From the first equation we see that $x=a$ where we introduced $\quad a = \exp(-1+x+y+z)$. Now we have from the second equation we get $y=a \exp(-x/2) $ and from the third equation we get $z=a\exp(-y/5)$. Next we get an equation for x by eliminating $y$ and $z$ i.e. $x=e^{-1+x+x e^{-\frac{x}{2}} + x e^{-\frac{x}{5} e^{-\frac{x}{2}}}}$. We need to restrict appropriately the complex domain since knowing properties of exponential functions we expect there are infinitely many solutions.

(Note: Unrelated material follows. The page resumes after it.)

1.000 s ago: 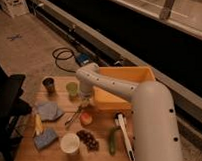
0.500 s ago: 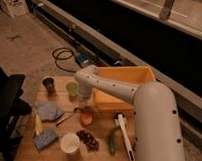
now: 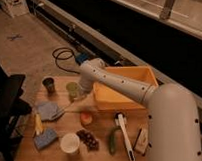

Reduce[ x == Exp[-1 + x (1 + Exp[-x/2] + Exp[-(x/5) Exp[-(x/2)]])] && 
        Abs[x] < 2, x]
sx = {ToRules @ % } // N;

 x == Root[{-E^(

   E^(-(#1/2) - 
     1/5 E^(-(#1/2)) #1) (-E^(#1/2 + 1/5 E^(-(#1/2)) #1) + 
      E^(#1/2) #1 + E^(1/5 E^(-(#1/2)) #1) #1 + 
      E^(#1/2 + 1/5 E^(-(#1/2)) #1) #1)) + #1 &, 
0.055803204968110806464128827202522530324263607292 - 
 0.510206373369089749181274412607230169611834407013 I}] || 
x == Root[{-E^(
   E^(-(#1/2) - 
     1/5 E^(-(#1/2)) #1) (-E^(#1/2 + 1/5 E^(-(#1/2)) #1) + 
      E^(#1/2) #1 + E^(1/5 E^(-(#1/2)) #1) #1 + 
      E^(#1/2 + 1/5 E^(-(#1/2)) #1) #1)) + #1 &, 
0.055803204968110806464128827202522530324263607292 + 
 0.510206373369089749181274412607230169611834407013 I}]

The above we've got symbolic representation of exact solutions. For example taking restriction Abs[z]<5 after roughly 3 minutes I got 133 complex solutions for x. The results for y and z might be expressed also in the symbolic form, nontheless for brevity we demonstrate them only in the numerical form

sy = y -> x Exp[-x/2] /. sx

{y -> 0.177717 - 0.466416 I, y -> 0.177717 + 0.466416 I}

z -> x  Exp[-y/5] /. Transpose[{sx // Flatten, sy}]

{z -> 0.0994856 - 0.485233 I, z -> 0.0994856 + 0.485233 I}

Reduce couldn't find solutions without approprate restriction of domains for x, y, z separately. This is crucial point to get any solutions.